_TASK REQUIREMENTS_.
Look below. Copy each line that has "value" in it.

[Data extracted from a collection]
* * * *

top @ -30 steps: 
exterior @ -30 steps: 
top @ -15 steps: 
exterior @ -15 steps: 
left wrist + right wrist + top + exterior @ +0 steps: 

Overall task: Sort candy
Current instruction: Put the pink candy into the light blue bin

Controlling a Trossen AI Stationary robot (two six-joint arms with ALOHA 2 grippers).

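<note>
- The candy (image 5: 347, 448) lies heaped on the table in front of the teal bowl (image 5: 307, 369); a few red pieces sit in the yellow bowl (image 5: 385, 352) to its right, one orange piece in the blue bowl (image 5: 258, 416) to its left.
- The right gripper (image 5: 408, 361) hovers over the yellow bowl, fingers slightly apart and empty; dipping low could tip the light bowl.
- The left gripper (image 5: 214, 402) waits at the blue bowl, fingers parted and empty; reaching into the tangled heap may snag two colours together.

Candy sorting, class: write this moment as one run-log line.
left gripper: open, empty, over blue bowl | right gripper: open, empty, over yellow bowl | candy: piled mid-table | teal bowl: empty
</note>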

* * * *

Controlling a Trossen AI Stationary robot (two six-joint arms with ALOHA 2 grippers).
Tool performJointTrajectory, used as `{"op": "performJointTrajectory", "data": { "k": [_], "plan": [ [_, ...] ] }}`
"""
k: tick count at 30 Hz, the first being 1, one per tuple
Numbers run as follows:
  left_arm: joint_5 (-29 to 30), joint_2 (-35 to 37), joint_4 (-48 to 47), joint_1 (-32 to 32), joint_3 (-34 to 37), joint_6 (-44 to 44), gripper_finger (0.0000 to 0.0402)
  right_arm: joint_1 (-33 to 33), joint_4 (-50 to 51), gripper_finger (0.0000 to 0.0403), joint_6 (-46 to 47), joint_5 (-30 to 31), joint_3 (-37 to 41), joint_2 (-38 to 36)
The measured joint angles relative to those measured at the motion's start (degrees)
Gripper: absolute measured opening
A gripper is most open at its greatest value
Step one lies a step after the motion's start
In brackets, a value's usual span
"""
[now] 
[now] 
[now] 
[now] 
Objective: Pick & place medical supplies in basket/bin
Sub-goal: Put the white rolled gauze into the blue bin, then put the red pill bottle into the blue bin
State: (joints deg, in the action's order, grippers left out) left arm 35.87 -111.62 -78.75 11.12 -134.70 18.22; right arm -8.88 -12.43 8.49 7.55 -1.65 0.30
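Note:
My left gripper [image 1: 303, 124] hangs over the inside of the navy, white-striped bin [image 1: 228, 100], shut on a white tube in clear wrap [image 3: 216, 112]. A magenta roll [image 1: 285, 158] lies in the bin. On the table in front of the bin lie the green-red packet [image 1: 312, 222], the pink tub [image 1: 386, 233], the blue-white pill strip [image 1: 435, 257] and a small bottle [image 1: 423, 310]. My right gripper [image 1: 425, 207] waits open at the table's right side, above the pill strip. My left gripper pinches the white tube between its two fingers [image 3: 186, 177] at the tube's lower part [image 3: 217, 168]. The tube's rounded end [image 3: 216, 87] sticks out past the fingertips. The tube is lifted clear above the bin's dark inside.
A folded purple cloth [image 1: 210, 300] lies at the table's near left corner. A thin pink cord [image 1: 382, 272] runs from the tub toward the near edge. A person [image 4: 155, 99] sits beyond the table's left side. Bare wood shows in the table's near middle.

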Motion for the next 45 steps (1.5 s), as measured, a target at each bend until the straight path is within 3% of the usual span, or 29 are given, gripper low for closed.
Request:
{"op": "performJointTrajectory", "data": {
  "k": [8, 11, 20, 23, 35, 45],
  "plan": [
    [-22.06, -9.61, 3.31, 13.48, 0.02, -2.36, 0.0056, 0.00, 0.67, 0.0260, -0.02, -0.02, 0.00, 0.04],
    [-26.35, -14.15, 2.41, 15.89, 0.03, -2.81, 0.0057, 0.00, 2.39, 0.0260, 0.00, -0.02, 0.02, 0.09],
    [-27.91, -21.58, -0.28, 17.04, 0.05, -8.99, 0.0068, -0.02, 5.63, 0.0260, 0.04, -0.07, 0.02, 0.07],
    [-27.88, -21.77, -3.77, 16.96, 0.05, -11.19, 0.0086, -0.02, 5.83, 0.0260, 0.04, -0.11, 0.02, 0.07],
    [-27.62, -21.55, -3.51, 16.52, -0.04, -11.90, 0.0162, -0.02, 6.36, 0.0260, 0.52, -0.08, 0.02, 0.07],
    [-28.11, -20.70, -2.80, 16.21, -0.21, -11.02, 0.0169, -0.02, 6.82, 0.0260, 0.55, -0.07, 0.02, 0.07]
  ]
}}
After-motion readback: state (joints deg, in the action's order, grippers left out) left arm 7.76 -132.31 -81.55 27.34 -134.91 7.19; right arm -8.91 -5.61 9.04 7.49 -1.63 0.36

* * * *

_RESULT OF THIS EXERCISE_.
A gripper is most open at its greatest value
In brackets, a value's usual span

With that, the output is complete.